Our solutions consider each client's specific market situation, industry, business model, geography, marketing, and pricing strategy. By incorporating hundreds of factors and learning from past data, we offer a comprehensive market overview that fosters improved decision-making. This customized approach ensures the effectiveness and relevance of our demand forecasting solutions for each client's unique needs.
Take, for example, a major retailer with over 40,000 SKUs struggling with excess inventory and generic forecasting tools that failed to account for their specific products and markets. Utilizing various machine learning methodologies, we developed a customized consumer-demand forecasting model, incorporating factors such as sales seasonality, pricing and promotions plans, store micromarket characteristics (e.g., socio-economic levels), cross-product elasticity, and competitor presence.
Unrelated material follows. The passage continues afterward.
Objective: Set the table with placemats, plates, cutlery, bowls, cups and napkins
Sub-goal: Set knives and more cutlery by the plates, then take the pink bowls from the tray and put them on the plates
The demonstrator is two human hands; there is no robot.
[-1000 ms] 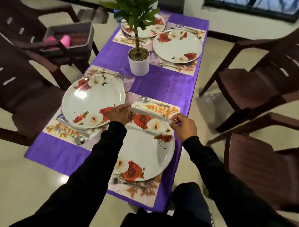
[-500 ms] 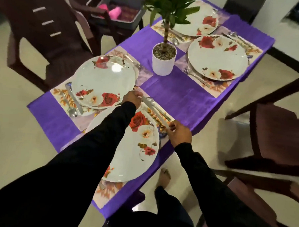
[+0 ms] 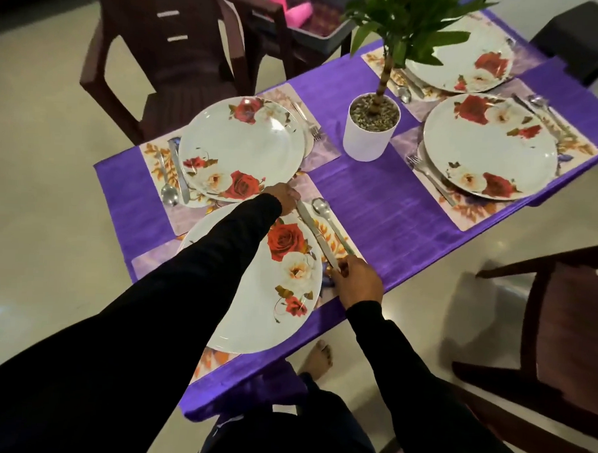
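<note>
Laying a knife at frame centre: blade end pinched by the left hand, handle gripped by the right hand, beside the nearest plate. Four plates set; bowls, cups, napkins not seen.

Four place settings on the table, each plate on its own placemat. Nearest plate sits at the near edge, with a knife and a spoon lying side by side just to its right, the spoon farther out. The left hand is at the knife's far end, the right hand at its near end. The second plate lies by the left edge, the potted plant stands mid-table, and two more plates are toward the far corner. A tray rests on a chair beyond the left edge.
</note>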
This approach led to a highly accurate and robust forecasting tool, improving sales accuracy from 61% to 84%. As a result, the retailer experienced an 8% reduction in obsolescence, a 3.5% decrease in missed sales due to stockouts, and a reduction of inventory turnover by 9 days. This impact represents a return on investment of over 15 times the initial investment in additional profits. See case study below:
Demand forecasting serves as the foundation for optimizing key business processes, including supply chain management, pricing and promotions, production planning, financial planning, and marketing and sales strategy. By accurately predicting customer demand, companies can allocate resources more effectively, reduce costs, and improve customer satisfaction. The increased efficiency and impact of demand forecasting in each area demonstrate its significance for achieving success in today's competitive business environment.